As non-Black trans A&PI people, we extend gratitude to Black trans people who helped launch the LGBTQ movement and various racial justice movements, winning the rights we have today. They continue to lead us toward vital dreams of liberation. Black trans people remain targets of violence and hate, and not just from the police. Yet, Black trans people have remained resilient in the face of compounding oppressions, and have created countless ways to keep themselves and their communities alive. For this reason, and for many others, Black trans people have always been and still are the leaders we need to create a new world.

We urge A&PI activists and organizations—along with our comrades—to not just defend Black life but to invest in and uplift Black trans leadership. Today. 

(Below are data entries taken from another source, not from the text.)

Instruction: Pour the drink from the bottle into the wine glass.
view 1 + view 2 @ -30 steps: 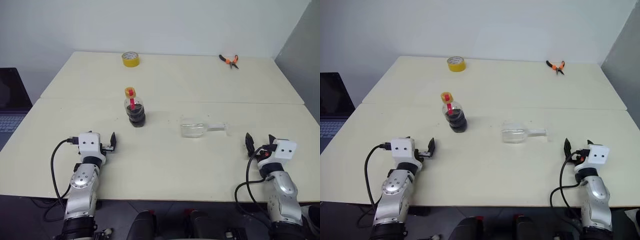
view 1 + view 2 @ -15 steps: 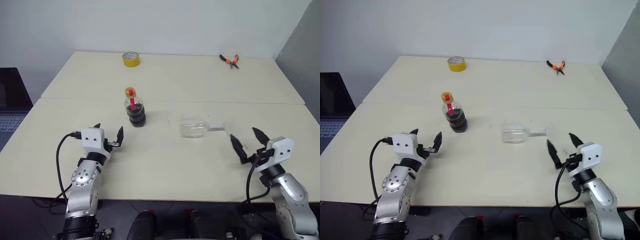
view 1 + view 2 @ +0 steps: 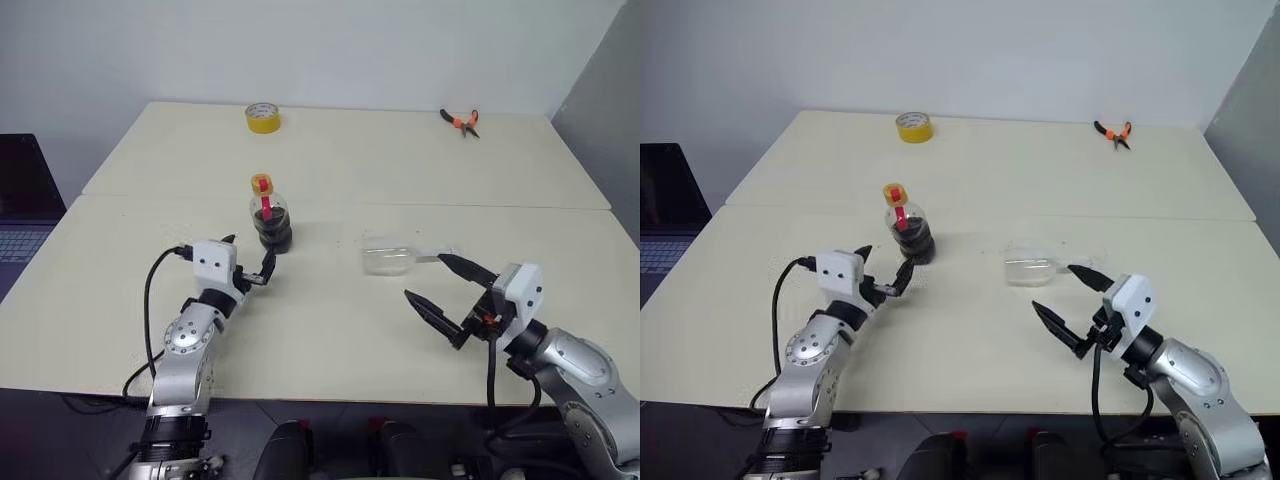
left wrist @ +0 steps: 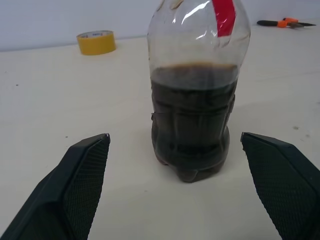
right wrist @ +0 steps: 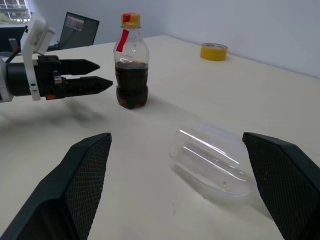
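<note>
Left side first: the left gripper [image 3: 248,268] has swung in from the table edge toward the bottle [image 3: 269,214], and its fingers are spread wide with nothing between them. The bottle stands upright just ahead of those tips, framed squarely between them in the left wrist view, yellow cap on, the drink [image 4: 192,125] filling roughly the lower half. That looks like a lined-up approach, not yet a grasp; no contact is visible.

Moving right: the wine glass [image 3: 388,257] lies on its side, bowl toward the bottle, stem pointing away toward the far side of the right gripper [image 3: 442,290]. That gripper has turned sharply inward and come up off the table, fingers splayed, empty, the bowl just ahead of its tips. My read: the glass must be stood up before any pouring, and the right arm is positioning for that.

Hard to make out: the glass is clear on a pale table [image 3: 330,160], so its rim and foot are faint, and the bottle's cap is cut off in the left wrist view. Far behind sit a yellow tape roll [image 3: 261,117] and pliers [image 3: 459,121].
</note>
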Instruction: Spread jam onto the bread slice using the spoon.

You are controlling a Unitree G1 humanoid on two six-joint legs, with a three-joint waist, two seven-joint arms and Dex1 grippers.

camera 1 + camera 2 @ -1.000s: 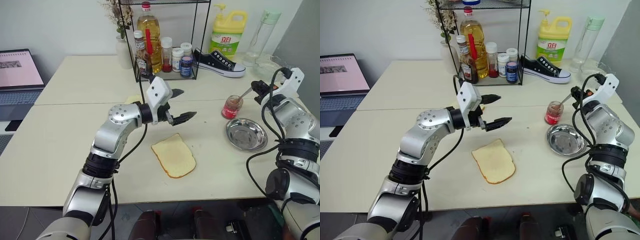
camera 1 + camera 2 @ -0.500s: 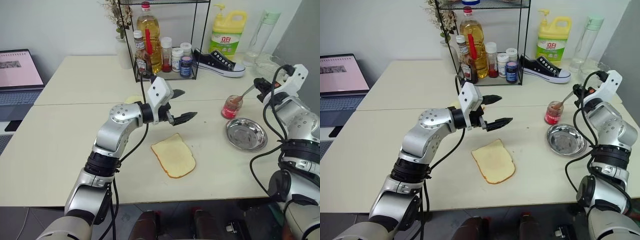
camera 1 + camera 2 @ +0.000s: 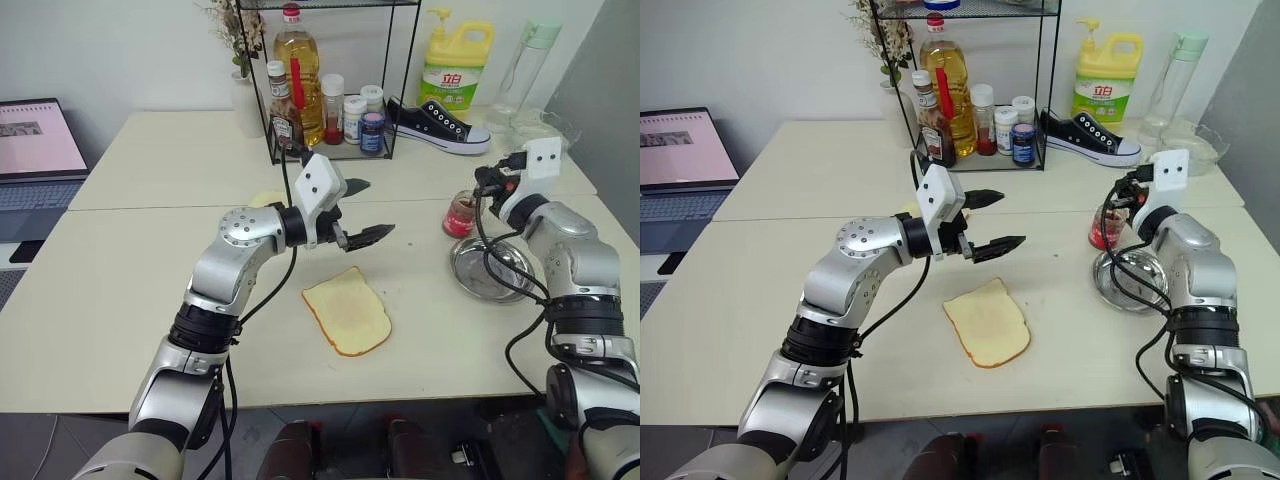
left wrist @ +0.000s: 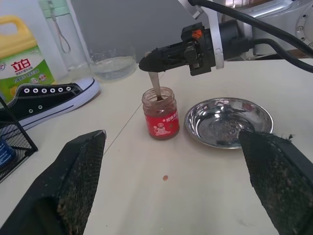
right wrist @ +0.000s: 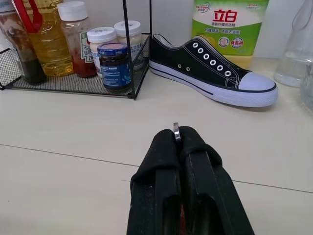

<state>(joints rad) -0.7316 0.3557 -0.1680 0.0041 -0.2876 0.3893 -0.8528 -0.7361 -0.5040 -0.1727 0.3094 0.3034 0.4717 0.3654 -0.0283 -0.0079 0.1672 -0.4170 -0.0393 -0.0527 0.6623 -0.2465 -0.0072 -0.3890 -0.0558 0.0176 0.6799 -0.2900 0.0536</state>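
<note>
The bread slice (image 3: 346, 311) lies flat on the cream table near the front middle. The jam jar (image 3: 462, 214) stands to its right, beside the steel plate (image 3: 490, 270). My right gripper (image 3: 487, 183) hovers just above the jar, shut on the handle of the spoon (image 4: 155, 87), which stands nearly upright with its bowl down in the jam (image 4: 160, 117). In the right wrist view the fingers (image 5: 161, 161) are pressed together around the handle's tip. My left gripper (image 3: 375, 207) is open and empty, level above the table behind the bread.
A wire rack (image 3: 340, 90) with bottles and jars stands at the back, with a black sneaker (image 3: 438, 125), a yellow detergent jug (image 3: 455, 70) and a clear bottle (image 3: 525, 70) to its right. A laptop (image 3: 35, 150) sits at the far left. A small pale slice (image 3: 263, 198) lies behind my left arm.
My right gripper has moved left over the jar and rolled its wrist, bringing the spoon from slanted to nearly upright in the jam. The left arm has stayed still.
</note>
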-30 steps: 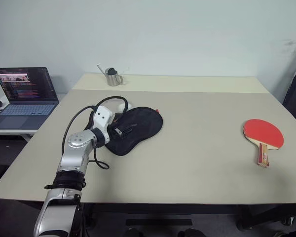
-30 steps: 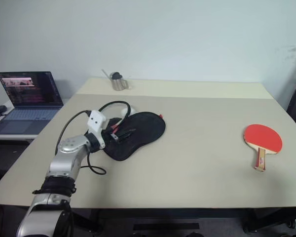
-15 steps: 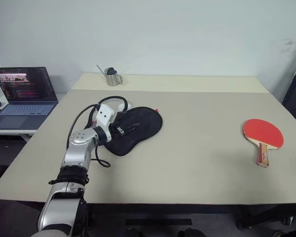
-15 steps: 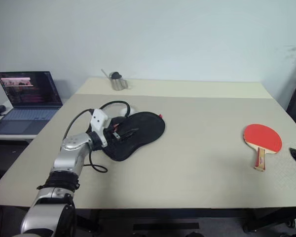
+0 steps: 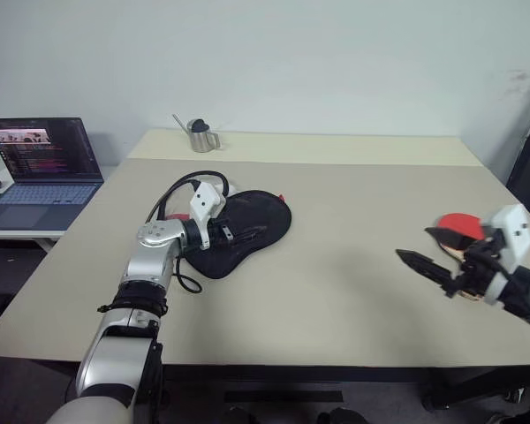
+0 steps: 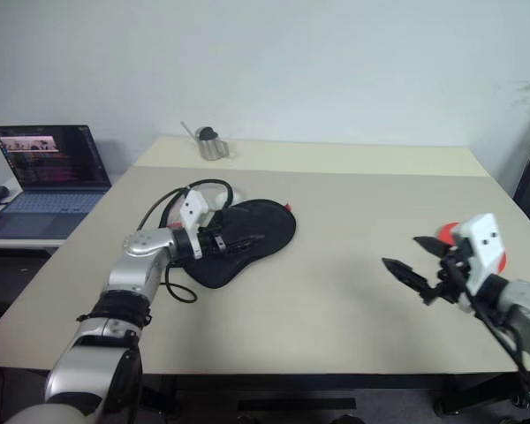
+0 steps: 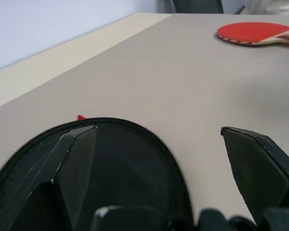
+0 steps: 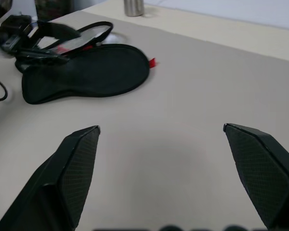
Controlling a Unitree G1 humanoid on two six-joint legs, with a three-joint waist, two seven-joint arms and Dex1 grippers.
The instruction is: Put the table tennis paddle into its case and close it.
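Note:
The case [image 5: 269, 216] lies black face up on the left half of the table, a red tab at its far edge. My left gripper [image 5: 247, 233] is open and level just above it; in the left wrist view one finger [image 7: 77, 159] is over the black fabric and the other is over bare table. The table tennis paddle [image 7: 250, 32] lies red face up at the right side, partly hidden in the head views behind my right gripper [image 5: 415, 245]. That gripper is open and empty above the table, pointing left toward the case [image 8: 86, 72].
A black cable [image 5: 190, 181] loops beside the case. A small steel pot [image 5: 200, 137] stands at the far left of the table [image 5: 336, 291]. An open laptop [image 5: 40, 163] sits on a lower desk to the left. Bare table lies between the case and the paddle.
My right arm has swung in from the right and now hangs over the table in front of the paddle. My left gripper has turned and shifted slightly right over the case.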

You can sign onto this letter to show your support by filling out this form.


With fierce love, 

Xoài Phạm, digital media coordinator at Transgender Law Center
Sammie Ablaza Wills, executive director at APIENC
Kris Hayashi, executive director at Transgender Law Center
Jenna Rapues, director of Gender Health SF, SFDPH
Willy Wilkinson, API TransFusion
Isyss Agaiotupu Honnen, director of TRANSform WA at Pride Foundation
Taffy Johnson, Executive Director of UTOPIA Seattle
Kiyomi Fujikawa, co-director at Third Wave Fund
Audrey Kuo, co-founder of Freedom Verses
Elena Rose Vera, executive director at Trans Lifeline
riKu Matsuda
Khudai Tanveer, Organizing Director at National Queer Asian Pacific Islander Alliance
Andrea Hong Marra | 홍현진, Executive Director at Transgender Legal Defense & Education Fund
Chino Scott-Chung, Chief Editor of the API Transmasculine Anthology
Emmett Schelling, Executive Director at Transgender Education Network of Texas (TENT)
Devi Peacock, artistic and executive director at Peacock Rebellion
Cecilia Chung, co-founder of the San Francisco Trans March
Cathy Kapua, Deputy Director of Trans Justice Funding Project
Yuan Wang, community organizer at APIENC
Payshunz Nagashima
Huiying B. Chan, Cultural Organizer at Wing on Wo & Co.
Manumalo S. Ala’ilima, Co-Founder and Co-Chair of UTOPIA Portland
Jason Wu, Political Chair at GAPIMNY
Pauline Park, Chair of the New York Association for Gender Rights Advocacy (NYAGRA)
David Stupplebeen
Alexander L. Lee, Funders for LGBTQ Issues



(titles listed for identification purposes only)

¹ We acknowledge the gatekeeping of the word “trans,” which has led many nonbinary and Indigenous people to be harmed and disenfranchised. We affirm that all gender variant people must be given due respect to identify as it feels right to them, and that they should be included in the trans umbrella if they wish to be.